Hallo Frank, herzlichen Dank, dass du dir einen Moment Zeit genommen hast, mir ein paar Fragen zu beantworten. Als Herausgeber der Return hast du ein in der Szene sehr geschätztes Projekt am Laufen. Was hat den Ausschlag gegeben, das Magazin trotz sicherlich großer logistischer und finanzieller Hürden auf den Markt zu bringen?

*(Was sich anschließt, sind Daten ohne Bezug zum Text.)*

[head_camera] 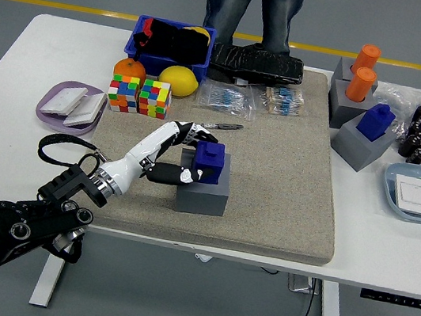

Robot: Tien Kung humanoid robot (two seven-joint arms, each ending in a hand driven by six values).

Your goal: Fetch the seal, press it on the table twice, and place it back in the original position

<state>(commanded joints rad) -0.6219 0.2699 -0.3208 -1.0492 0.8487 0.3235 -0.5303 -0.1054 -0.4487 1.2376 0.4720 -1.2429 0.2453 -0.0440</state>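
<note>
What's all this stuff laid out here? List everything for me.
Seal: one, blue, in left hand, on grey base mid-mat.
Second blue seal: one, on grey block, right.
Orange cylinders: two, far right.
Puzzle cubes: two, multicoloured, left.
Orange, lemon: one each, beside blue bin.
Trays: purple left, blue right.
Mat: beige, centre.
Person's legs: far side.
Left hand: white and black, gripping seal.
</note>
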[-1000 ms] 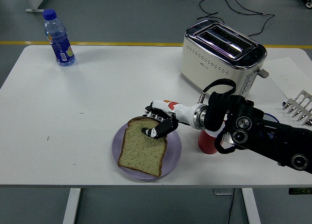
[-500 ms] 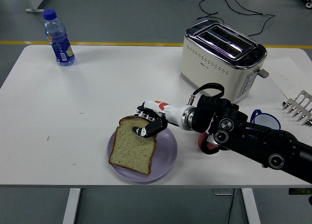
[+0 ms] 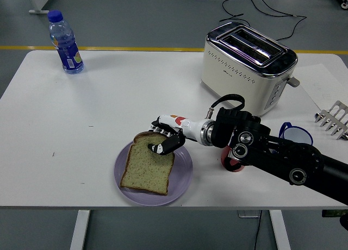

Hallo Sebastian! Tatsächlich hat uns die Nachfrage dazu bewegt, ein Retro-Printmagazin herauszugeben. Entstanden ist die RETURN aus dem PDF-Magazin „cevi-aktuell“, welches 2005 von Boris Kretzinger ins Leben gerufen wurde. 2008 stieß ich dazu, übernahm das Layout und machte das ganze etwas bunter, auf Kosten der Dateigröße. Bald kamen die ersten Anfragen, ob wir das PDF denn auch entgeltlich ausgedruckt versenden würden. Diese Anfragen haben wir gesammelt und schnell kamen wir auf eine dreistellige Stückzahl. Ein halbes Jahr lang haben wir dann das Konzept ausgedacht, Layouts entworfen, einen Namen gesucht und so entstand dann das 8-Bit-Magazin „RETURN“.